In the entries that follow, the line with "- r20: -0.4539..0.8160" opens the range and the line with "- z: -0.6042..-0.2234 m" closes it; repeat that range exactly, both lines included.

Source material
--------

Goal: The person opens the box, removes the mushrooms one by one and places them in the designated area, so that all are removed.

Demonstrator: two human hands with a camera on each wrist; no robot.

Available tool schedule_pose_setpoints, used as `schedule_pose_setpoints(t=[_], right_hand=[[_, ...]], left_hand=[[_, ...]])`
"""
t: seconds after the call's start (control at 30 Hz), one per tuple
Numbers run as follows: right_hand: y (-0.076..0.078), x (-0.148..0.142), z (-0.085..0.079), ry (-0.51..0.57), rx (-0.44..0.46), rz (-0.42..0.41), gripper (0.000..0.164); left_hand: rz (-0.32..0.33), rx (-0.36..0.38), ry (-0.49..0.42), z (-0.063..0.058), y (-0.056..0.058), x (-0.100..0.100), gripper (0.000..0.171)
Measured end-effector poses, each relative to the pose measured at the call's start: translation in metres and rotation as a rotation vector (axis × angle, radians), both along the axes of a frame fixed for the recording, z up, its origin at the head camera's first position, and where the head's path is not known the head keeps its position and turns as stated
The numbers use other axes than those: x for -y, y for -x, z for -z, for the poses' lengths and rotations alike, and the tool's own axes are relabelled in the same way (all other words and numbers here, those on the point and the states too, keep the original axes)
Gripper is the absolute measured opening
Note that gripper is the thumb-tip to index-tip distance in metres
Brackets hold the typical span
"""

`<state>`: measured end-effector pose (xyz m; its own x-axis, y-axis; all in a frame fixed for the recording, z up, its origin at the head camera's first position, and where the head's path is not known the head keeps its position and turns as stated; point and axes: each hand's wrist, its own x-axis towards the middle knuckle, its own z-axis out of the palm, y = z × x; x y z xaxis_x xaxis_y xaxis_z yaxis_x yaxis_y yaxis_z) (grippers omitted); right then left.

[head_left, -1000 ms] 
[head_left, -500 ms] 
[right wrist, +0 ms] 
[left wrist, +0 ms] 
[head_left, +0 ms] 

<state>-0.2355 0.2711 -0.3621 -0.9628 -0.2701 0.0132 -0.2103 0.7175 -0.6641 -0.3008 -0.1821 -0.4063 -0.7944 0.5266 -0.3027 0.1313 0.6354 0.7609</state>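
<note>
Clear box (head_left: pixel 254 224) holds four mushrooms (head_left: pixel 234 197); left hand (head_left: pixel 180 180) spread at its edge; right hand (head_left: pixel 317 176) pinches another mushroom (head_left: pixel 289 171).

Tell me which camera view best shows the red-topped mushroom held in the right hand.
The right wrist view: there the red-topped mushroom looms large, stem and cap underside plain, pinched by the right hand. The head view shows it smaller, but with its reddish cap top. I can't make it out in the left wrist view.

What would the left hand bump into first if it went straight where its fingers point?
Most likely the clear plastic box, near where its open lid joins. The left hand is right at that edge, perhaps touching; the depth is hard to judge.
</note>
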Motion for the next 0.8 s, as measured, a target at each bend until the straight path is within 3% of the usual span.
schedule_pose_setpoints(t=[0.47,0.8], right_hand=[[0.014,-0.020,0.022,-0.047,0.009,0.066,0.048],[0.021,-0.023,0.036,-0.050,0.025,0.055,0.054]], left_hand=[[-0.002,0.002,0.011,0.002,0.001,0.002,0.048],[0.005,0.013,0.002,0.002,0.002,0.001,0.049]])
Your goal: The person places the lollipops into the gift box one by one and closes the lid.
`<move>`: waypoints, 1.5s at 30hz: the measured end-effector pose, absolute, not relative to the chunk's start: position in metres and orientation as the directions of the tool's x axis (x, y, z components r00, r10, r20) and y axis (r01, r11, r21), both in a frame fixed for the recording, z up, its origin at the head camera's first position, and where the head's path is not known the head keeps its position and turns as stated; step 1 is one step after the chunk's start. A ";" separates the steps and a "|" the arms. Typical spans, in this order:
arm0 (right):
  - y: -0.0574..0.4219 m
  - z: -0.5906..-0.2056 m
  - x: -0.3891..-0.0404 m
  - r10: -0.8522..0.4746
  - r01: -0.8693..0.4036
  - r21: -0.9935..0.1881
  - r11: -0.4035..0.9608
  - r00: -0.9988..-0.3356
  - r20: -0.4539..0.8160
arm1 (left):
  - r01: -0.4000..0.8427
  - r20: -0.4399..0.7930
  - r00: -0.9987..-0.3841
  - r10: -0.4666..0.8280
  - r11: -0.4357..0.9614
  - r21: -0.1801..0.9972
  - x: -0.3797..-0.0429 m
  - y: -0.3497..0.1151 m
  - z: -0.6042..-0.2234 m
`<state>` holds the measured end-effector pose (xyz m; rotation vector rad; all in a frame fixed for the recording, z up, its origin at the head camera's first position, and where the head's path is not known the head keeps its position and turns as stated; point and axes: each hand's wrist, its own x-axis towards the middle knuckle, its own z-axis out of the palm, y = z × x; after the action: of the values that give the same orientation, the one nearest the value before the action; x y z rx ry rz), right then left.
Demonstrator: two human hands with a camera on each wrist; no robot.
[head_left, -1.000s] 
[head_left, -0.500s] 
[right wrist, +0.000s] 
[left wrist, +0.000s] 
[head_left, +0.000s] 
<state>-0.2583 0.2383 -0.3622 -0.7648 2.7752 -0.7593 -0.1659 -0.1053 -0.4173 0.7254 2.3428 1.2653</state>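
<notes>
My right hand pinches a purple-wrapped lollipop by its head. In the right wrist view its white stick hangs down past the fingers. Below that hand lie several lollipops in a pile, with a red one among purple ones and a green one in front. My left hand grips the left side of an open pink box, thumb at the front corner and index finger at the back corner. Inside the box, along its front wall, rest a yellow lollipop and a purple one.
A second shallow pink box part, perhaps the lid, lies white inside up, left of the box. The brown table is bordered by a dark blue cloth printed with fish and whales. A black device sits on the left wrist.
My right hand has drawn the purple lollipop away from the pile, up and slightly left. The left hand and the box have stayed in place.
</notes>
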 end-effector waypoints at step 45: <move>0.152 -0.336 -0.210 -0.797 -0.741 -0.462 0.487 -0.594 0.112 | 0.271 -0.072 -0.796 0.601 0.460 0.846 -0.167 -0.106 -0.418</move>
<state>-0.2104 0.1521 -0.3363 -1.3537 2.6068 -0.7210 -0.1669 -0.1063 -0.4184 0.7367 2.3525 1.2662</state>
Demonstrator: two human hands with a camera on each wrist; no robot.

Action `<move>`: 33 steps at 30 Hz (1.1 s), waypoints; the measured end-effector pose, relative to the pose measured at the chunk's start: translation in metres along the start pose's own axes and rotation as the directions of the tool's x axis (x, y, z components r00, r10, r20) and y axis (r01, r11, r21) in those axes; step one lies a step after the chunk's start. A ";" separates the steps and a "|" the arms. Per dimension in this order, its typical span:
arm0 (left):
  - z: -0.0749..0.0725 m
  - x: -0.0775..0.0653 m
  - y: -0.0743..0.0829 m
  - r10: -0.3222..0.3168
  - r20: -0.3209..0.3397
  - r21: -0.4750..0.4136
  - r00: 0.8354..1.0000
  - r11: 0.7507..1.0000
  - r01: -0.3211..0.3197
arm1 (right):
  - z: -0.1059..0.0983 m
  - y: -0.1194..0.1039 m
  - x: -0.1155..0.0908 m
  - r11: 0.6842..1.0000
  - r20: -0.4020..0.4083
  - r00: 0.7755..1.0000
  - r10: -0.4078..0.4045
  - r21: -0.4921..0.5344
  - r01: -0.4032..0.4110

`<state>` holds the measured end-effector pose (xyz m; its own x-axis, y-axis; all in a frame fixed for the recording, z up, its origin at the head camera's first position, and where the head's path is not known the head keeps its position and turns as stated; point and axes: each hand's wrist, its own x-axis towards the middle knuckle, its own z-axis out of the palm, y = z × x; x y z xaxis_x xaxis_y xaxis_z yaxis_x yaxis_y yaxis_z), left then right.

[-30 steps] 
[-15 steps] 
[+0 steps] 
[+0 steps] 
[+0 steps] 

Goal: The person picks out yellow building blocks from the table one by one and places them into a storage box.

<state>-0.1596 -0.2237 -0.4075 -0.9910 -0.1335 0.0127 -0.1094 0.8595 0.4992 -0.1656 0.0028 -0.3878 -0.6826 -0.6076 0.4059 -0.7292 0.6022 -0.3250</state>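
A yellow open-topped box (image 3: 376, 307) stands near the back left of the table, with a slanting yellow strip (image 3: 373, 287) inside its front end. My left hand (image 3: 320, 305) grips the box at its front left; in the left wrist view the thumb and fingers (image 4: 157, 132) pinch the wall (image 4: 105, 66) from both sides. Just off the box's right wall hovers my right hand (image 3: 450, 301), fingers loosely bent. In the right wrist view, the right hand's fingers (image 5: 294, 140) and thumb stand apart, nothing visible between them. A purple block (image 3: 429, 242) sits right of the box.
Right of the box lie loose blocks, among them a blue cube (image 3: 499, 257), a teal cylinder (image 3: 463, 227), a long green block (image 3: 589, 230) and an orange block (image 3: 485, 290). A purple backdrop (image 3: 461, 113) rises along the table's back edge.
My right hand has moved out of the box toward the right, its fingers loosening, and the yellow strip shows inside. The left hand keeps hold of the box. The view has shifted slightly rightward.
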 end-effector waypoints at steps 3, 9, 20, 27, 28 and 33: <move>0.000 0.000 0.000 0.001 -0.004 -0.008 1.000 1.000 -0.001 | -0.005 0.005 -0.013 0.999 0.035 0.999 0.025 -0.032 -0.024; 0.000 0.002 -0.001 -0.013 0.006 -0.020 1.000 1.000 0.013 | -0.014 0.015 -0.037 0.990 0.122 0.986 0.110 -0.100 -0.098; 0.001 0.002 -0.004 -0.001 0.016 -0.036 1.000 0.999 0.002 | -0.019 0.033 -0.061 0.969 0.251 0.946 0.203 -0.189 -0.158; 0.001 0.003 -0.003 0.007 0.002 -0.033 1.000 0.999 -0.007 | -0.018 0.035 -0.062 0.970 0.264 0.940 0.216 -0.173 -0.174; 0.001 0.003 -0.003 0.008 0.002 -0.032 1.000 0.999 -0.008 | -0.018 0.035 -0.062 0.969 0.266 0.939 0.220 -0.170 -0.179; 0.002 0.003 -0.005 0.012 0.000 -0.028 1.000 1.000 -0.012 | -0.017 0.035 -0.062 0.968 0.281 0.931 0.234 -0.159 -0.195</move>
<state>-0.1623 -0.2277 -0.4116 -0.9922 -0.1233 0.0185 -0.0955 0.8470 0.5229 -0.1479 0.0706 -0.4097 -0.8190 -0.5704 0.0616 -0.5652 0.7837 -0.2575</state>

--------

Solution to the problem
  - r20: -0.4539..0.8160
arm1 (left):
  - r01: -0.4000..0.8427
  - r20: -0.4399..0.7930
  - r00: -0.9987..-0.3841
  - r10: -0.4666..0.8280
  - r11: -0.4357..0.9614
  - r21: -0.1801..0.9972
  - x: -0.3797..-0.0429 m
  - y: -0.3497..0.1151 m
  - z: -0.6042..-0.2234 m

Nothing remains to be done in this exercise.